--- START ---

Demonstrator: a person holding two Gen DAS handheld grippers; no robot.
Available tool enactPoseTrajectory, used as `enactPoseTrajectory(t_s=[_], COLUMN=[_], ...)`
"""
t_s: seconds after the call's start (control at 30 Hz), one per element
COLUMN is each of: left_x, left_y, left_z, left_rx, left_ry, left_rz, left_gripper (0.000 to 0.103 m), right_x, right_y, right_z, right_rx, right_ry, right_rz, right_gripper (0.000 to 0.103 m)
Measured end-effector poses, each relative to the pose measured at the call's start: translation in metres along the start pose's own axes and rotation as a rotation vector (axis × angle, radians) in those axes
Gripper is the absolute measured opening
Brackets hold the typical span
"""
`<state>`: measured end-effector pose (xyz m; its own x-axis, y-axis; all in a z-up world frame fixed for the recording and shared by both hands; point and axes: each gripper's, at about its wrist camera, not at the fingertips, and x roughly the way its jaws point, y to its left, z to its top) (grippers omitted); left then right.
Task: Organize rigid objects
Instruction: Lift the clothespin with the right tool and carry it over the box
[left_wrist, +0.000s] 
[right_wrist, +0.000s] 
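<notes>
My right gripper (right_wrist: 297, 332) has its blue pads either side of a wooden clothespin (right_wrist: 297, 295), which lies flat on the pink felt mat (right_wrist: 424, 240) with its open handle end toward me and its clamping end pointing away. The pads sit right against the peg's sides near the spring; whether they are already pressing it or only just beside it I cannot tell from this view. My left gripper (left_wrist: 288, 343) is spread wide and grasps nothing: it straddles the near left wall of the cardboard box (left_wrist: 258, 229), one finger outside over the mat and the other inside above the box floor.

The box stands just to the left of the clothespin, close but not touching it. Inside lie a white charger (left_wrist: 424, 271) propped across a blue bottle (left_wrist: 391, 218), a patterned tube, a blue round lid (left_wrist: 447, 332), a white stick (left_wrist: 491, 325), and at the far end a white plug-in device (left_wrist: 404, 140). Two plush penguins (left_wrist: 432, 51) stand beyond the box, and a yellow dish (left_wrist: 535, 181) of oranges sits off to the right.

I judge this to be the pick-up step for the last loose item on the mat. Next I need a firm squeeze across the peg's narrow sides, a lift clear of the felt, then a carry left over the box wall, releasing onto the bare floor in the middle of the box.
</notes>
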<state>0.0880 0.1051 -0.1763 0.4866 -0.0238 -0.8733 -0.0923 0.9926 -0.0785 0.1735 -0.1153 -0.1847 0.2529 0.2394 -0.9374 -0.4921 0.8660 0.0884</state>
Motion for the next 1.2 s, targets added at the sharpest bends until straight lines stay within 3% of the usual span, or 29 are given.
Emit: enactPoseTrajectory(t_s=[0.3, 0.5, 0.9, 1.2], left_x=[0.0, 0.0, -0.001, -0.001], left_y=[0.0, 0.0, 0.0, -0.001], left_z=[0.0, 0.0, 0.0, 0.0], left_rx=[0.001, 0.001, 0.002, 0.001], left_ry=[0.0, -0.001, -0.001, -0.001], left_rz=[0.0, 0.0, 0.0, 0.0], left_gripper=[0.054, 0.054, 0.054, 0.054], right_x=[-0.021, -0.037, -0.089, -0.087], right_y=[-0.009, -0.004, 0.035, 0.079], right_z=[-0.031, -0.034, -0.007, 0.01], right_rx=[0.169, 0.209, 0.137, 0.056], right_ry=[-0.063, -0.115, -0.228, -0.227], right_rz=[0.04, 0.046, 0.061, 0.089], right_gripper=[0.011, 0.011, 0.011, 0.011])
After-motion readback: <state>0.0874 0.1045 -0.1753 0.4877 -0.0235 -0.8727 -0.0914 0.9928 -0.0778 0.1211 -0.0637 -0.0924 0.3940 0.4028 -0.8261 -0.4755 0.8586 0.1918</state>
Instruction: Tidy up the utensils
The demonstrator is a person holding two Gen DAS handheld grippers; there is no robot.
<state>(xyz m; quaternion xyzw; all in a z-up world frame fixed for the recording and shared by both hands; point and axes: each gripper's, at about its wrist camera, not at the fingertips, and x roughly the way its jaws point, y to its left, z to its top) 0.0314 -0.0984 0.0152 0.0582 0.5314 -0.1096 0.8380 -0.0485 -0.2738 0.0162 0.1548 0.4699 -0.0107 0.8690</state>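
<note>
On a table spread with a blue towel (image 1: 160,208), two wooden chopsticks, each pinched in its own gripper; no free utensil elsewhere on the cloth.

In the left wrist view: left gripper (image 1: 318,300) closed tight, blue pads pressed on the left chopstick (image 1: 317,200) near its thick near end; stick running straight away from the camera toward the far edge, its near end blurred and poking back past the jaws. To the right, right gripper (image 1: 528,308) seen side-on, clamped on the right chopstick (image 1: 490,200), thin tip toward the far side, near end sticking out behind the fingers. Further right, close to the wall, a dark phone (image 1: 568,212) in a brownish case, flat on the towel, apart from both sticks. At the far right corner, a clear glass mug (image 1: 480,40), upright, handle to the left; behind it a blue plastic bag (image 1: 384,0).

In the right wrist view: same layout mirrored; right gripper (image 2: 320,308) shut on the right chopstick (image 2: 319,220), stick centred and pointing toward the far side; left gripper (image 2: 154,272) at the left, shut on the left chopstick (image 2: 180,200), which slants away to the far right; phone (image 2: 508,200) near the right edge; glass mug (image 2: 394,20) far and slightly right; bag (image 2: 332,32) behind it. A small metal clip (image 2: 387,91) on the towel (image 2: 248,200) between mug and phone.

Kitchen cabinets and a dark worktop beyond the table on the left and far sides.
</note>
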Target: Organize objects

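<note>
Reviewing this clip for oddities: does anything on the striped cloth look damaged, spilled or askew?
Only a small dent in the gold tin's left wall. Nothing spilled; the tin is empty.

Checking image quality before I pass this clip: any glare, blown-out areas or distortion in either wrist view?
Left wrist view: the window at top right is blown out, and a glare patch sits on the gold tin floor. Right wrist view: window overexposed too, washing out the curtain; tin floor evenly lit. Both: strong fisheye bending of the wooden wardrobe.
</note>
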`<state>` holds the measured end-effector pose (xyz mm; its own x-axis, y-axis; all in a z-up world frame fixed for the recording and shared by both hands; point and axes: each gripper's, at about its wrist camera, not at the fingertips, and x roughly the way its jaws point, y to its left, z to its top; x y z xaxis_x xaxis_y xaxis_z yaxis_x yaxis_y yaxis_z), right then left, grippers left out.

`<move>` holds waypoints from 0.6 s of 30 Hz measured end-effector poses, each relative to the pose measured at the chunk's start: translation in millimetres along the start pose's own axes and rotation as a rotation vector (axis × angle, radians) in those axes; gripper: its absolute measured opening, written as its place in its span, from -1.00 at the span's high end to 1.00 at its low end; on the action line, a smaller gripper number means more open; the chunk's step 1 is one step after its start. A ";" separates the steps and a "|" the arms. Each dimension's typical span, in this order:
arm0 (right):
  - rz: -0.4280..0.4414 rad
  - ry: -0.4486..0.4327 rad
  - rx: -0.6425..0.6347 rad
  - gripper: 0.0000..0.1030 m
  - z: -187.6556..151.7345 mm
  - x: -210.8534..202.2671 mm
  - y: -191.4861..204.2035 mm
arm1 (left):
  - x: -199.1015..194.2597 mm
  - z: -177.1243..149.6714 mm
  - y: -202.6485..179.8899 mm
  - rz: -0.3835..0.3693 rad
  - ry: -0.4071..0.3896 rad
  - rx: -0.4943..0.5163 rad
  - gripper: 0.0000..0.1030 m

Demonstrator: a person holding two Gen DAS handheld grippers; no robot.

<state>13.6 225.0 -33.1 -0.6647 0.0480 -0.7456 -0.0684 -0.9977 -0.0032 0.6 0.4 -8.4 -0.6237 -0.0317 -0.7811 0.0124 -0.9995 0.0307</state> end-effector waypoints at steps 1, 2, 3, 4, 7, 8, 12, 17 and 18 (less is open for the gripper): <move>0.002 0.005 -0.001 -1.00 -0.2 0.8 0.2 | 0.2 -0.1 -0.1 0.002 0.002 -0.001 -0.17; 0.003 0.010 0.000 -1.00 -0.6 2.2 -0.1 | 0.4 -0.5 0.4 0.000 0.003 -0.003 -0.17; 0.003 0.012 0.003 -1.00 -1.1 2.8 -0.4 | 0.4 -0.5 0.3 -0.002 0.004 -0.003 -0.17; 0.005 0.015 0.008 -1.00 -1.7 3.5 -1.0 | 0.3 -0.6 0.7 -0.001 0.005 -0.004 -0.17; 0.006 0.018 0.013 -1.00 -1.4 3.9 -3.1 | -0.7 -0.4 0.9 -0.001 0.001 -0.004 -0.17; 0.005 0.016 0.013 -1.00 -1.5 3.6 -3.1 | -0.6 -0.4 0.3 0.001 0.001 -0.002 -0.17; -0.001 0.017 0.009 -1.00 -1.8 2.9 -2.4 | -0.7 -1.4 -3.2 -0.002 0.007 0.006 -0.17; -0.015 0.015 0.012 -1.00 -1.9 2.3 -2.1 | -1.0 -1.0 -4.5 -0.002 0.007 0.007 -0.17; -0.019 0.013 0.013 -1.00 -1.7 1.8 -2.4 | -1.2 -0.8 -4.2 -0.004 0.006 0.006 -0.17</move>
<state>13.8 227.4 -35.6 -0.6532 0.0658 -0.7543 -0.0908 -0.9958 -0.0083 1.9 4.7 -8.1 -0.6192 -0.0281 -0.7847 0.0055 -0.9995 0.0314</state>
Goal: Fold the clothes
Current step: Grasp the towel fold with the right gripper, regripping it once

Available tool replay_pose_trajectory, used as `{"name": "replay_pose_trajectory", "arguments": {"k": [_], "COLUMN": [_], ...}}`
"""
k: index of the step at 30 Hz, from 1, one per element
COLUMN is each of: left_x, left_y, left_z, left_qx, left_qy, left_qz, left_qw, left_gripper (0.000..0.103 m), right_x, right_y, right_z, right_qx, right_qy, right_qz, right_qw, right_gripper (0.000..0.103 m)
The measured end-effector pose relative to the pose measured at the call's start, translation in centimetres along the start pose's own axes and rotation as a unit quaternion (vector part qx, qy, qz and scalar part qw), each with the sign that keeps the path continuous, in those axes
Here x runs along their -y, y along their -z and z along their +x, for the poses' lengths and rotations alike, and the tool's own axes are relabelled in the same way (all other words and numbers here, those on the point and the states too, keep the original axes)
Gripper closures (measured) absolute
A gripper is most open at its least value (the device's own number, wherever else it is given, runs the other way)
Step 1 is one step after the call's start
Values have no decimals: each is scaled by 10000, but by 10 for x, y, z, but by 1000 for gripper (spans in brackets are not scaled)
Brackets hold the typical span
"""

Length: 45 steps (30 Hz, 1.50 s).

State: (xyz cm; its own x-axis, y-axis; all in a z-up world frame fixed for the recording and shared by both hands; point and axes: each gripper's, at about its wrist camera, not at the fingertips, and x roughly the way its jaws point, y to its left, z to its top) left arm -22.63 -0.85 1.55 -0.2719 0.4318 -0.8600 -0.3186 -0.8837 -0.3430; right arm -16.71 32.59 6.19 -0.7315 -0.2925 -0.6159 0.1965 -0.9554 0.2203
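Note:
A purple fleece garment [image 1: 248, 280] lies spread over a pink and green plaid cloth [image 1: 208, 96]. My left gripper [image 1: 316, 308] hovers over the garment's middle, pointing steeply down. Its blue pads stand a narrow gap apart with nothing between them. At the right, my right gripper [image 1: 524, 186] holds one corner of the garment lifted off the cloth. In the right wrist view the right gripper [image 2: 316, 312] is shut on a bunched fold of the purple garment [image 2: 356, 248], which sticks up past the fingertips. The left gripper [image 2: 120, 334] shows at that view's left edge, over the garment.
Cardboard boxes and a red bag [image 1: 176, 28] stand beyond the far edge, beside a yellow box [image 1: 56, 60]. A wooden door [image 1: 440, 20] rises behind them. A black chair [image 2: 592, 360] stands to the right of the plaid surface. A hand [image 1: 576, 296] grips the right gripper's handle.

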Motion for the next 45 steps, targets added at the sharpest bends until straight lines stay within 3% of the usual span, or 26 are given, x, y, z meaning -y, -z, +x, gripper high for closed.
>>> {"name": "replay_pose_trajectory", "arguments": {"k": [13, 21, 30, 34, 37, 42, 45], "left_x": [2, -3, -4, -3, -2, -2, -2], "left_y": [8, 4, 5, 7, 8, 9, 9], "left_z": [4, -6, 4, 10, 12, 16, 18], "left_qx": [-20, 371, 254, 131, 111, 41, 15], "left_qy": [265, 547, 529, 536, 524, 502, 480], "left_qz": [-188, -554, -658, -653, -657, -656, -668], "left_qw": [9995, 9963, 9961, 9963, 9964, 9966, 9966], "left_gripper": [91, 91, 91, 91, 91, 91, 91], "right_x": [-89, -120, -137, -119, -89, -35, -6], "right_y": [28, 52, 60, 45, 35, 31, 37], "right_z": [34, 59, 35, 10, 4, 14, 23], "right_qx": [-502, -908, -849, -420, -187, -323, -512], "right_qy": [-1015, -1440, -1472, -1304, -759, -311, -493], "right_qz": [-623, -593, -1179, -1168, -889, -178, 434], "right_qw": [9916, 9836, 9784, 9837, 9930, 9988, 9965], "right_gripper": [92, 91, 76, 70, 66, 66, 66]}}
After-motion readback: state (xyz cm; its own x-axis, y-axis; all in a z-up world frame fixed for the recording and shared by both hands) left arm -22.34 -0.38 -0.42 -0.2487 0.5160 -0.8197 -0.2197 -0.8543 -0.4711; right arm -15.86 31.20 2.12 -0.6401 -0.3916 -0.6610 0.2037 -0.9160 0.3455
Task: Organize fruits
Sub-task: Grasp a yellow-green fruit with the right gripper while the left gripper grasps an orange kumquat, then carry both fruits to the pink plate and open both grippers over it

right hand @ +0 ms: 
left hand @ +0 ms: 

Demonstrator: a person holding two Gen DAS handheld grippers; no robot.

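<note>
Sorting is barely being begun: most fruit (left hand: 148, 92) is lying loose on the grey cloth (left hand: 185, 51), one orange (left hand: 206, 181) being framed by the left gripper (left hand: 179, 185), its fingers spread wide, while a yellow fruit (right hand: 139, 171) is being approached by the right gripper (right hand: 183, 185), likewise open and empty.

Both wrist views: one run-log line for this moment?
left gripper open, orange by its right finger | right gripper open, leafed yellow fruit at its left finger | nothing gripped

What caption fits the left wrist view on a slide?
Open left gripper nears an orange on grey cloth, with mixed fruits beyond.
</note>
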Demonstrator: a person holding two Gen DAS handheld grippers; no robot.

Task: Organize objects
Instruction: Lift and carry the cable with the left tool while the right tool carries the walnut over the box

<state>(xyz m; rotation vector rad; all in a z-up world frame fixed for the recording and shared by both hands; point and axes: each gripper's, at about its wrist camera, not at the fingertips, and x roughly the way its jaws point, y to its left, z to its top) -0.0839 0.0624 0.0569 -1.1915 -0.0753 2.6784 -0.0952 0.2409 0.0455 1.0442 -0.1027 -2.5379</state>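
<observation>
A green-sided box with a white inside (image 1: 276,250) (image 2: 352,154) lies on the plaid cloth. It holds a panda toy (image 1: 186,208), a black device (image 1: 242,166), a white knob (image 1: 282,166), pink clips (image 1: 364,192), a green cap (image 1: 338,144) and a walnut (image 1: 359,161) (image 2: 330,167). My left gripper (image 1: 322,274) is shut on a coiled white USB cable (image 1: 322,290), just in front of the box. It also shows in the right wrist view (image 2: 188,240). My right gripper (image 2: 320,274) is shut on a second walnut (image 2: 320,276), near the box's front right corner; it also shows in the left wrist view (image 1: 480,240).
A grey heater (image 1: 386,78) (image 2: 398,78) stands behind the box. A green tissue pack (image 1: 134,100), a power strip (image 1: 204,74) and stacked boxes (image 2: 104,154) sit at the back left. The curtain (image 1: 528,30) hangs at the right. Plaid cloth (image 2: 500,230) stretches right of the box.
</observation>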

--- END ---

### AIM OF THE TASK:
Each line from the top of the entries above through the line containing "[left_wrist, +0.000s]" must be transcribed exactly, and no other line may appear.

### ANSWER AREA:
Demonstrator: a person holding two Gen DAS handheld grippers; no robot.
Available tool enactPoseTrajectory, used as `enactPoseTrajectory(t_s=[_], COLUMN=[_], ...)`
"""
t_s: seconds after the call's start (control at 30 Hz), one per element
COLUMN is each of: left_x, left_y, left_z, left_rx, left_ry, left_rz, left_gripper (0.000 to 0.103 m), right_x, right_y, right_z, right_rx, right_ry, right_rz, right_gripper (0.000 to 0.103 m)
Measured end-effector poses, each relative to the pose measured at the call's start: translation in metres along the start pose's own axes and rotation as a rotation vector (axis × angle, radians) in those axes
Gripper is the absolute measured opening
Brackets hold the typical span
"""
`<state>`: measured end-effector pose (xyz m; its own x-axis, y-axis; all in a z-up world frame fixed for the recording and shared by both hands; point and axes: each gripper's, at about its wrist camera, not at the fingertips, and x roughly the way its jaws point, y to its left, z to its top) (grippers omitted); left then right.
Task: Organize rigid objects
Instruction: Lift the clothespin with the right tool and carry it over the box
[left_wrist, +0.000s] 

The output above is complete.